| TASK |
Copy each line that contains the string "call", taking them from the material.

| RAW DATA |
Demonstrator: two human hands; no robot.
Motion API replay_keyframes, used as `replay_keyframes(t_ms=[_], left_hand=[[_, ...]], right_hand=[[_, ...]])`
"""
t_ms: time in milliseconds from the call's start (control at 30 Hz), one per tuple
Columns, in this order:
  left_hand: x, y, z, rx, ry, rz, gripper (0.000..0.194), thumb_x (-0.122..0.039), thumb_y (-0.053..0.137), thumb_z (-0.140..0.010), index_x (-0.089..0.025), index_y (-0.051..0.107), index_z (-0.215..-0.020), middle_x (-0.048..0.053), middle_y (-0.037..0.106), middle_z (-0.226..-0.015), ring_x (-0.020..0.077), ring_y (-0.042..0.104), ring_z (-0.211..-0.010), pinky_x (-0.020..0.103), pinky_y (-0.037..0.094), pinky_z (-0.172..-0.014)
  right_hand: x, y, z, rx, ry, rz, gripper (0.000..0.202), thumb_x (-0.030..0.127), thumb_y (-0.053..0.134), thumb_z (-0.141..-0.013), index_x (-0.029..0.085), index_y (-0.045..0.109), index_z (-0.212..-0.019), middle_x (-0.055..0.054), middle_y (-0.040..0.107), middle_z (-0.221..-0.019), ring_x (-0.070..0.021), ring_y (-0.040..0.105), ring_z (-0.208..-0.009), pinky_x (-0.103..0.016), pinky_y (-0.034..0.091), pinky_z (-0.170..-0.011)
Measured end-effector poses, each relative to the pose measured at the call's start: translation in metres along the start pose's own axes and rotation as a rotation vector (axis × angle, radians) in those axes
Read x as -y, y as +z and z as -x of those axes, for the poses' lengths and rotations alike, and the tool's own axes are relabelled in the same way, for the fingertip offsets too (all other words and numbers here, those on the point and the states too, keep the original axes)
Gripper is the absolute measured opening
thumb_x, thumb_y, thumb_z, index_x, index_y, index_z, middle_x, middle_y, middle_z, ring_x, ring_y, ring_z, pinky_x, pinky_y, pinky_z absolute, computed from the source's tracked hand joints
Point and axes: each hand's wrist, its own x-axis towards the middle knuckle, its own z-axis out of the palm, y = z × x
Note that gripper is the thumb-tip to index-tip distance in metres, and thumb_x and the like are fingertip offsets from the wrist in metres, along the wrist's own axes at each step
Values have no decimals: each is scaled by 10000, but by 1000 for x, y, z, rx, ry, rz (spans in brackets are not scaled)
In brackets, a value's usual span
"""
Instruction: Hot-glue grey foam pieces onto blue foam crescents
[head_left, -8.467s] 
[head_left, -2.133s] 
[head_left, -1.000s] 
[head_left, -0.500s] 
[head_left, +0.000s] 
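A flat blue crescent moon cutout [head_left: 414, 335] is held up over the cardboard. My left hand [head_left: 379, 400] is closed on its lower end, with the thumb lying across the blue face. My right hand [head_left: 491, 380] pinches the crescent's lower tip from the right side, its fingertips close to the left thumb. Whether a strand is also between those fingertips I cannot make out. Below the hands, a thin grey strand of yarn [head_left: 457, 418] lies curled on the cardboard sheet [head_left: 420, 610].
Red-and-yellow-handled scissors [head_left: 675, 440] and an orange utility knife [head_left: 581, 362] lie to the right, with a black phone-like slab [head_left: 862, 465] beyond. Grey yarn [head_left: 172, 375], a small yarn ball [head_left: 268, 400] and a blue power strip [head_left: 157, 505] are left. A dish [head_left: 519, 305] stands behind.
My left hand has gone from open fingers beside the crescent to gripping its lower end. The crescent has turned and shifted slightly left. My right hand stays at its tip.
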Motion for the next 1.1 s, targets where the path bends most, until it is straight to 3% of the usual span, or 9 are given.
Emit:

| EXERCISE RESPONSE |
t_ms: time in milliseconds from the call's start (control at 30 Hz), one per tuple
Measured end-effector poses, each relative to the pose measured at the call's start: translation in metres along the start pose's own axes and rotation as a rotation vector (axis × angle, radians) in those axes

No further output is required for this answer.